Мистическая традиция, следовательно, зовет к воспитанию и преображению этого тела. Оно проходит в условиях аскетического подвига. Весь опыт аскетики усваивается, как необходимое условие этого делания. Пост, смирение, отказ от своей воли, совершенное послушание, не говоря уже об обуздании своих телесных потребностей, сопутствует главному средству, трезвению ума. Бесстрастная, безмятежная молитва, ничем не прерываемая, ведет к этому трезвению и помогает достичь этого вожделенного покоя. Но важно еще и то, что молитва не есть дело только ума, не только беседа его и соединение его с Первым Умом, Богом, но в этом молитвенном подвиге и другие естественные силы должны этой молитве содействовать и в ней участвовать. Тело, предназначенное стать храмом обитающего в нем Духа Божия, как оболочка и хранитель этого ума, не может, по учению исихастов, не участвовать в молитвенном делании. Все учение их, а, следовательно, и самого св. Григория Паламы о теле человека, построено на святоотеческом аскетическом учении о том.

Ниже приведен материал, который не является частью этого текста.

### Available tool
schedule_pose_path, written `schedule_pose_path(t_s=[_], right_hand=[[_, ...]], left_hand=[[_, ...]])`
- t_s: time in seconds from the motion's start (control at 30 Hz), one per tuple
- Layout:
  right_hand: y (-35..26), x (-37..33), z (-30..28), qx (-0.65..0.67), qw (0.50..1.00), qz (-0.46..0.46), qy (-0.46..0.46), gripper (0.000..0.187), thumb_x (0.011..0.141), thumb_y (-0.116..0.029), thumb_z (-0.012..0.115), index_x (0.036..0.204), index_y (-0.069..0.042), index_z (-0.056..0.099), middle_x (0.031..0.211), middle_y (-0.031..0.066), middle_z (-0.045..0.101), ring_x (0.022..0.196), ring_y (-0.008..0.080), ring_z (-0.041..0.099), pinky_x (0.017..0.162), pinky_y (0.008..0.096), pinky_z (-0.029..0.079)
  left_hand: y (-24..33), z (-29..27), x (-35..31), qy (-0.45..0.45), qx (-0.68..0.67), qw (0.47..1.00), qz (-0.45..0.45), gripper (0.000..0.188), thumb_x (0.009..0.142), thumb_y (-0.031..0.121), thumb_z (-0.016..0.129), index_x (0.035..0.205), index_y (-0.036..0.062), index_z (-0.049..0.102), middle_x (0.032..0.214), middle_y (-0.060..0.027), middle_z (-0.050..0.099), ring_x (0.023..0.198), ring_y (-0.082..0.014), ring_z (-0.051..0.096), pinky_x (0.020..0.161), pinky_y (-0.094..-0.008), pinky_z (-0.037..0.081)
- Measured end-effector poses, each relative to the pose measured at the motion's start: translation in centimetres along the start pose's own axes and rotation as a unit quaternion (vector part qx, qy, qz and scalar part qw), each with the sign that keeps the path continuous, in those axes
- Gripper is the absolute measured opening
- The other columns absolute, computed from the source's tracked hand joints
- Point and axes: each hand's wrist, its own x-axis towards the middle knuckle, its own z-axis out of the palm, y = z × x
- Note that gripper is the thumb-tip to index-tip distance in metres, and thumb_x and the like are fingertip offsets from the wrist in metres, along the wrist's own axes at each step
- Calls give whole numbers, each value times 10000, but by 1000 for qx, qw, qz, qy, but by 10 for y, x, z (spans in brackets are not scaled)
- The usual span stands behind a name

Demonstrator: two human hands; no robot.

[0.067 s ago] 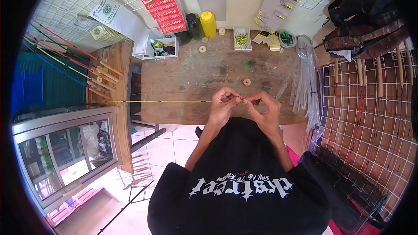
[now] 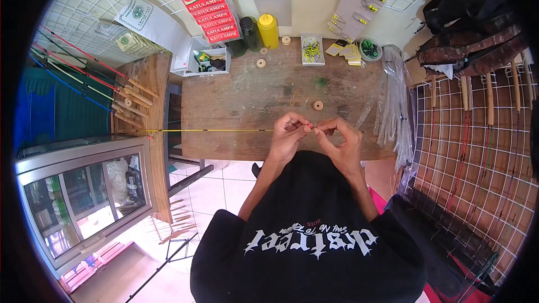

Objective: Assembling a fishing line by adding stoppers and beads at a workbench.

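A thin yellow fishing rod (image 2: pixel 219 130) lies level across the front of the wooden table and runs rightward to my hands. My left hand (image 2: pixel 288 134) is closed in a pinch at the rod's right part, with a small red piece (image 2: pixel 308 126) showing at its fingertips. Close beside it, thumb and forefinger of my right hand (image 2: pixel 340 139) pinch together at the same spot. What the right fingertips grip is too small to make out. A wooden ring-shaped piece (image 2: pixel 318 105) and a loop of yellowish thread (image 2: pixel 294 97) rest just beyond my hands.
On the table (image 2: pixel 224 101) stand a white box of small items (image 2: pixel 210 66), a yellow bottle (image 2: pixel 268 32), a tray of yellow-green pieces (image 2: pixel 312 50) and a round tub (image 2: pixel 369 50). Clear plastic sleeves (image 2: pixel 393 106) hang at the right. Rods with wooden handles (image 2: pixel 137 95) lie left.
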Motion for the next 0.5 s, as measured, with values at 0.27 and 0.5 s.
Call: schedule_pose_path(t_s=[0.27, 0.5], right_hand=[[-5, 1, -2, -5, 1000, 4, -10, 88, 771, -41, 702, 833, -16, 645, 758, 85, 658, 673, 169, 604, 630, 287, 449], [-6, 2, -2, -2, 1000, 12, -12, 89, 767, -36, 706, 828, -12, 645, 764, 90, 659, 674, 167, 613, 629, 286, 450]], left_hand=[[-1, -2, 0, -27, -4, 1000, 5, 131, 814, -15, 693, 888, 36, 596, 880, -61, 654, 817, -110, 624, 744, -233, 517], [-2, -2, 2, -27, -10, 999, 13, 142, 801, -37, 696, 882, 22, 595, 875, -78, 653, 815, -131, 629, 752, -251, 523]])
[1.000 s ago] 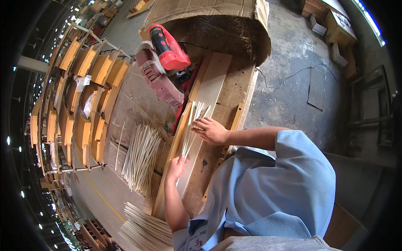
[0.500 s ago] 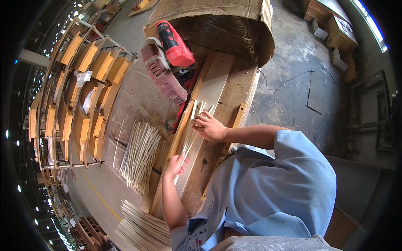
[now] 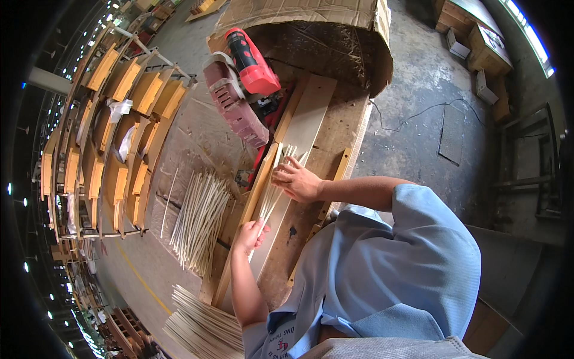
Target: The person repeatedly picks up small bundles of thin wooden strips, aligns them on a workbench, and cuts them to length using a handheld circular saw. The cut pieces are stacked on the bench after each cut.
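Observation:
A loose bundle of thin, pale wooden sticks (image 3: 271, 202) lies lengthwise on a long flat board along the workbench. My left hand (image 3: 250, 236) is closed round the near end of the bundle. Farther up, my right hand (image 3: 297, 180) rests over the sticks with its fingers bent round them, and their far ends fan out just past it. Some of the sticks are hidden under my fingers. Beyond my hands, to the left, stands a miter saw (image 3: 236, 102) with a red body, a black grip and a dusty reddish blade guard.
A wooden fence (image 3: 256, 185) runs along the board's left side. More sticks lie in a pile (image 3: 200, 221) left of the bench and another pile (image 3: 200, 323) nearer me. A cardboard hood (image 3: 305, 15) stands behind the saw. At far left is a rack (image 3: 113, 137) of wooden pieces.
My right hand has shifted slightly left over the sticks, with its fingers a little differently bent. My left hand keeps its hold in nearly the same place.

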Available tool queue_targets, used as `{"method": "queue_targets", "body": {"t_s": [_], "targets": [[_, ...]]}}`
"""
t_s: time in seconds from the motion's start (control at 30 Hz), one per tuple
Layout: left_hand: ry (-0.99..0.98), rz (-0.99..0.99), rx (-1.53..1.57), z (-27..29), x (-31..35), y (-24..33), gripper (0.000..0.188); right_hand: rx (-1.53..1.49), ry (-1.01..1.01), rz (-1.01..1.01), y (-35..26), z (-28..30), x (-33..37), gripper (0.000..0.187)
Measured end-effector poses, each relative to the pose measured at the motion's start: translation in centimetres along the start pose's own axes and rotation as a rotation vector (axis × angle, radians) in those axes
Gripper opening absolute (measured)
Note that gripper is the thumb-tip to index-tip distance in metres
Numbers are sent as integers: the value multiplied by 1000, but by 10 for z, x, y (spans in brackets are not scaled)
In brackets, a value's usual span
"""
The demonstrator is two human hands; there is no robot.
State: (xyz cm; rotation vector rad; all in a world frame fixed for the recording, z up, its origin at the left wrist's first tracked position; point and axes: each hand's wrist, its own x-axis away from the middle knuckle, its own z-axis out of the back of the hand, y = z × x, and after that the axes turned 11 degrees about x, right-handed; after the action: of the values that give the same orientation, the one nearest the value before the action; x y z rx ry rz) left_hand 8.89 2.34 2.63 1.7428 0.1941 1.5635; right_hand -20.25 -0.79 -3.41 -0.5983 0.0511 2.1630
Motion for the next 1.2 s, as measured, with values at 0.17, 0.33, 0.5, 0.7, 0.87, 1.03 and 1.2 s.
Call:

«Природа умная и бессмертная сокрыта в тленном теле нашем для того, чтобы в нем и через него, обнаруживать свои действия», — так поучает отец древнего монашества, преп. Антоний Великий [99]. «Дух Святый, — говорит тот же святой, — постоянно возбуждает людей к тому, чтобы принуждать и тело свое, и душу дабы то и другое, равно освятившись, равно сделались достойными и наследия жизни вечной: приутруждать тело постоянным постом, трудом и частыми бдениями, душу — духовными упражнениями и тщанием во всех служениях и послушаниях, совершаемых через тело» [100]. «Таким образом, тело все навыкает всякому добру и изменяется, подчиняясь власти Св. Духа, так что, наконец, становится в некоторой мере причастным тех свойств духовного тела, какие имеет оно получить в воскресении праведных» [101].

Перед взором постоянно стоит не это тленное тело, а будущее, прославленное. «Если тела праведных и разрушаются на время, то снова будут воскрешены во славе, потому что они освящены», — учит преподобный Макарий Великий [102].

«Пекись о своем теле, как о храме Божием, — пишет преп. Исайя Нитрийский, — пекись, как имеющий воскреснуть и дать ответ Богу; бойся Бога, как имеющий дать Ему отчет во всем, что наделал; как, когда тело твое получит рану, заботишься ты уврачевать ее, так попекись, чтобы оно явилось бесстрастным в воскресении» [103].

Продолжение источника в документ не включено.